For now, not applicable it seems.

variant based polymorphism

Polymorphism can be easily achieved with virtual functions/classes, yet I don't think this is a good choice for GPU programming: extra vptr will

  • Add another global memory access, which can be slow (without possibility to coalesce memory access for fewer memory transactions)
  • Prevent compiler from inlining the function, and the stack procedures for calling a non-inline function can introduce overhead.

Polymorphism based on variant (union like type) might avoid the above overhead.

Spatial partition

For a scene with complex geometries, BVH (or KD-tree) should be implemented to accelerate ray-intersection. For CPUs, these acceleration structures are easy to implement and can be fast naturally, while for GPUs, branching efficiency and memory access pattern should be carefully considered, in order to run as fast as it can.


Current State

This repo originated from: w3ntao/smallpt-megakernel.

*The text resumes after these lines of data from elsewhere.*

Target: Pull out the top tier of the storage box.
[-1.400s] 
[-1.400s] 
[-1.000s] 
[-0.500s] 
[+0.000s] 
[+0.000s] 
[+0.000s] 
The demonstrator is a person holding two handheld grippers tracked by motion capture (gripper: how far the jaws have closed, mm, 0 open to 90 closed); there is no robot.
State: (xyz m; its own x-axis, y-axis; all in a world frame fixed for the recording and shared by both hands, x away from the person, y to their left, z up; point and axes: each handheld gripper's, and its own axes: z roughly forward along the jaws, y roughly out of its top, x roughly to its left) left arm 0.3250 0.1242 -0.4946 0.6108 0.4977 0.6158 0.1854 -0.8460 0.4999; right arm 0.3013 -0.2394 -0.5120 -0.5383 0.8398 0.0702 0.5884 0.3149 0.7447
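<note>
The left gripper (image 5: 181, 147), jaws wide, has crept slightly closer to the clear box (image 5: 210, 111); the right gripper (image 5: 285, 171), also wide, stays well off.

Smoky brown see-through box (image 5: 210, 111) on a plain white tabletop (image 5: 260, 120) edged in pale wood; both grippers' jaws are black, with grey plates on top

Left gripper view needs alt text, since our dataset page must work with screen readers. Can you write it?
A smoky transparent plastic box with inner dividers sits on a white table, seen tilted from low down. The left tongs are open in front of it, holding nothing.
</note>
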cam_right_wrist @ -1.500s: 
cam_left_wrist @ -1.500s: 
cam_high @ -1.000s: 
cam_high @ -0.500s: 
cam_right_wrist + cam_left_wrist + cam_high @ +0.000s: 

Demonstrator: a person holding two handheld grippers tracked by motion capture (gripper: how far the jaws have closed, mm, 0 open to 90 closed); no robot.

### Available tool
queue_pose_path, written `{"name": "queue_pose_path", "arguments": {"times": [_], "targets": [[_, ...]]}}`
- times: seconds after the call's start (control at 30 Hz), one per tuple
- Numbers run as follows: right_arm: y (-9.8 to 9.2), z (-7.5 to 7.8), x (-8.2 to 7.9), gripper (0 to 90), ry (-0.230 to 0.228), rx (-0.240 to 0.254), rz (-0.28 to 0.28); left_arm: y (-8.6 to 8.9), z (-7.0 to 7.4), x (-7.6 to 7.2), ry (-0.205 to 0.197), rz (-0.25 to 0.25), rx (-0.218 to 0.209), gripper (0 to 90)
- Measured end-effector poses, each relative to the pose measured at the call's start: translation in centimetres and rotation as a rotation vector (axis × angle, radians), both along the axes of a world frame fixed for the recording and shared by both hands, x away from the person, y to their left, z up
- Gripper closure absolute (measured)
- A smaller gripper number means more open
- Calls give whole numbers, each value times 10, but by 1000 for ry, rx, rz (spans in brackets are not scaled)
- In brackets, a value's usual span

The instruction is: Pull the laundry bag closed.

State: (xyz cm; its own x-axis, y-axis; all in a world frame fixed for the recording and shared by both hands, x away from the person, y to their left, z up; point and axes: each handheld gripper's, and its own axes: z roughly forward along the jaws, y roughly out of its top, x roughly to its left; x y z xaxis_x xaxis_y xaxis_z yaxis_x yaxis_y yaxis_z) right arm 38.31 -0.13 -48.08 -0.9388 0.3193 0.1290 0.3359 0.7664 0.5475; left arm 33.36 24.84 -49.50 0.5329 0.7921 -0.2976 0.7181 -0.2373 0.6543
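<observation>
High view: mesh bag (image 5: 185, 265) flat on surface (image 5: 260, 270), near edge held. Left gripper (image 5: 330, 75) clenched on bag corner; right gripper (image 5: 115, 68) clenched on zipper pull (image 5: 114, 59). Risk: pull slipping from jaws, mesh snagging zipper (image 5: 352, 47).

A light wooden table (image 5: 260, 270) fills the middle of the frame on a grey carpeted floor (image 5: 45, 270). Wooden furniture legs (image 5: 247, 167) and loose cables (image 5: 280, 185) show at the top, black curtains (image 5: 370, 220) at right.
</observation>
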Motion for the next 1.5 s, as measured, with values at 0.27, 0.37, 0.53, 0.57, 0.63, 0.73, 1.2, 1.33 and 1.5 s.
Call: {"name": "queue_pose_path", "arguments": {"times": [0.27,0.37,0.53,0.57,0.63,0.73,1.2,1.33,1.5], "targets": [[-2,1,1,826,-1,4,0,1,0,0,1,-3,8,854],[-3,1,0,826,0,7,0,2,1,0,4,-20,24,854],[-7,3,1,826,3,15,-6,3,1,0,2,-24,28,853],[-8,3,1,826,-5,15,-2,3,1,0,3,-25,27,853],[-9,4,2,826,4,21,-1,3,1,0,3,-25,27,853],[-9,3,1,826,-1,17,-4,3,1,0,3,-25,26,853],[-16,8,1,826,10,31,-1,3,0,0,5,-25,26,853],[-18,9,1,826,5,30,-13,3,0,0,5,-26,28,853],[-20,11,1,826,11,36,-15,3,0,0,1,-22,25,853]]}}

I answered his question on stackexchange computer graphics and tweaked his code, so I thought to myself... why not base on this repo and try to make it better (though, I won't call it small-pt, since it definitely won't be small after I heavily optimize the code). After solving the problems in his code, I am able to render around 20x faster than CPU (don't remember how many threads I used, GPU is RTX TITAN, though):

For detailed analysis, please refer to my answer post given in the above link.